Post Cardiac Arrest Brain Injury
Post-cardiac arrest brain injury is a common cause of morbidity and mortality. One study reported that brain damage was the cause of death in 68 % of patients that died after ICU admission following out-of hospital cardiac arrest and in 23 % of patient that died after ICU admission following in-hospital cardiac arrest [4]. The unique vulnerability of the brain is attributed to its limited tolerance of ischemia as well as unique response to reperfusion. The most vulnerable regions of the brain include the hippocampus, cerebellum, caudoputamen, and cortex. The mechanisms of brain damage triggered by cardiac arrest and resuscitation are complex, and many pathways are executed over hours to days following ROSC. The relatively protracted time course of injury cascades and histological changes suggests a broad therapeutic window for neuroprotective strategies following cardiac arrest. Early clinical manifestations include coma, seizures, myoclonus and late manifestations ranging from mild short-term memory deficits to persistent vegetative state and brain death.
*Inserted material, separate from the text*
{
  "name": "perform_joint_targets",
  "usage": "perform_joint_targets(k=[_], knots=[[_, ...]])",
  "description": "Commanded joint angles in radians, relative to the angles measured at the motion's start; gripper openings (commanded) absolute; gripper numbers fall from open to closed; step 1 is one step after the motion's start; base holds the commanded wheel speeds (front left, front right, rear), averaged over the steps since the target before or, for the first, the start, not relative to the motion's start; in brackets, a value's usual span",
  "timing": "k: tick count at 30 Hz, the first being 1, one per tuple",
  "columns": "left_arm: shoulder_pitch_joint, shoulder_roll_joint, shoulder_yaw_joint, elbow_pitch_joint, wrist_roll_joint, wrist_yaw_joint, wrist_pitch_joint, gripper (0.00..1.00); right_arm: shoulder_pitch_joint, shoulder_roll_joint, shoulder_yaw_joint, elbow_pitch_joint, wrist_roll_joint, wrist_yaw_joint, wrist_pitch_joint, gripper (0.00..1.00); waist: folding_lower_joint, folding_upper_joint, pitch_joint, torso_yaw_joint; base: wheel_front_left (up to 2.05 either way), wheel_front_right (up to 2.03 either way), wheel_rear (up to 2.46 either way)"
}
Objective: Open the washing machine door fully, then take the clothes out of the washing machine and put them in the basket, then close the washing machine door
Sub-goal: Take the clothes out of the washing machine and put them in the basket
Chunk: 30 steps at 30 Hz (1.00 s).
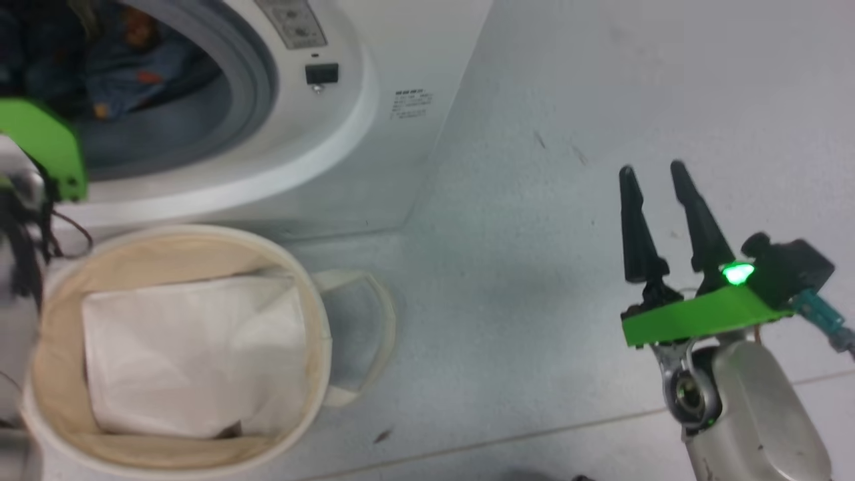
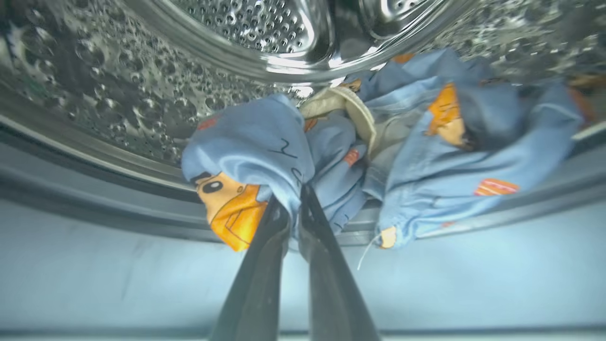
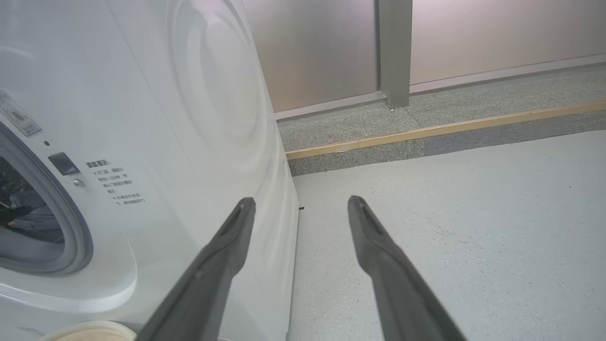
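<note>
Open drum mouth (image 1: 257,63) — clothes (image 2: 426,161) within

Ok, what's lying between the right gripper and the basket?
In the head view, just bare grey floor between the right gripper and the basket, apart from the basket's own loop handle.

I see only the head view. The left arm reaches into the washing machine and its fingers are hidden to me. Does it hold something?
Observer: Yes. In the left wrist view the left gripper is shut on a fold of the blue clothes at the drum mouth.
Operator: Is only blue fabric inside?
Observer: No, a cream piece lies between the blue folds, deeper in the steel drum.
Operator: What is beyond the machine?
Observer: The right wrist view shows a grey post against a pale wall.
</note>
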Motion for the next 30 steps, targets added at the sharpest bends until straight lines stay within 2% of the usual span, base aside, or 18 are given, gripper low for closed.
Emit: perform_joint_targets(k=[1, 11, 21, 23, 30], knots=[[0.007, 0.031, 0.007, -0.017, 0.000, -0.001, -0.036, 0.00, 0.028, -0.008, 0.021, -0.017, 0.002, 0.001, -0.012, 1.00, -0.0001, 0.0000, -0.055, 0.014, 0.00, 0.00, 0.00], [0.165, -0.044, 0.013, -0.030, -0.044, -0.047, -0.172, 0.00, 0.084, -0.032, 0.038, 0.029, 0.017, 0.001, -0.012, 1.00, -0.0001, 0.0000, -0.214, 0.061, 0.00, 0.00, 0.00], [0.289, -0.107, 0.025, -0.127, -0.090, -0.121, -0.202, 0.00, 0.127, -0.038, 0.027, 0.047, 0.025, 0.001, -0.012, 1.00, -0.0001, 0.0000, -0.300, 0.126, 0.00, 0.00, 0.00], [0.349, -0.126, 0.027, -0.165, -0.111, -0.148, -0.204, 0.00, 0.141, -0.038, 0.029, 0.053, 0.025, 0.001, -0.012, 1.00, -0.0001, 0.0000, -0.327, 0.145, 0.00, 0.00, 0.00], [0.490, -0.167, 0.008, -0.277, -0.146, -0.180, -0.165, 0.00, 0.163, -0.041, 0.029, 0.058, 0.027, 0.001, -0.012, 1.00, -0.0001, 0.0000, -0.376, 0.182, 0.00, 0.00, 0.00]])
Post-cardiac Arrest Myocardial Dysfunction
Post-cardiac arrest myocardial dysfunction is a significant cause of morbidity and mortality after both in- and out-of-hospital cardiac arrest [4–6]. Myocardial dysfunction is manifest by tachycardia, elevated left ventricular end-diastolic pressure, decreased ejection fraction, reduced cardiac output and hypotension. Cardiac output tends to improve by 24 h and can return to near normal by 72 h in survivors in the absence of other pathology [6]. The responsiveness of post-cardiac arrest global myocardial dysfunction to inotropic drugs is well documented in animal studies [7, 8]. If acute coronary syndrome or decompensated congestive heart failure were the precipitating pathology that caused cardiac arrest, the management of post-cardiac arrest myocardial dysfunction becomes more complex.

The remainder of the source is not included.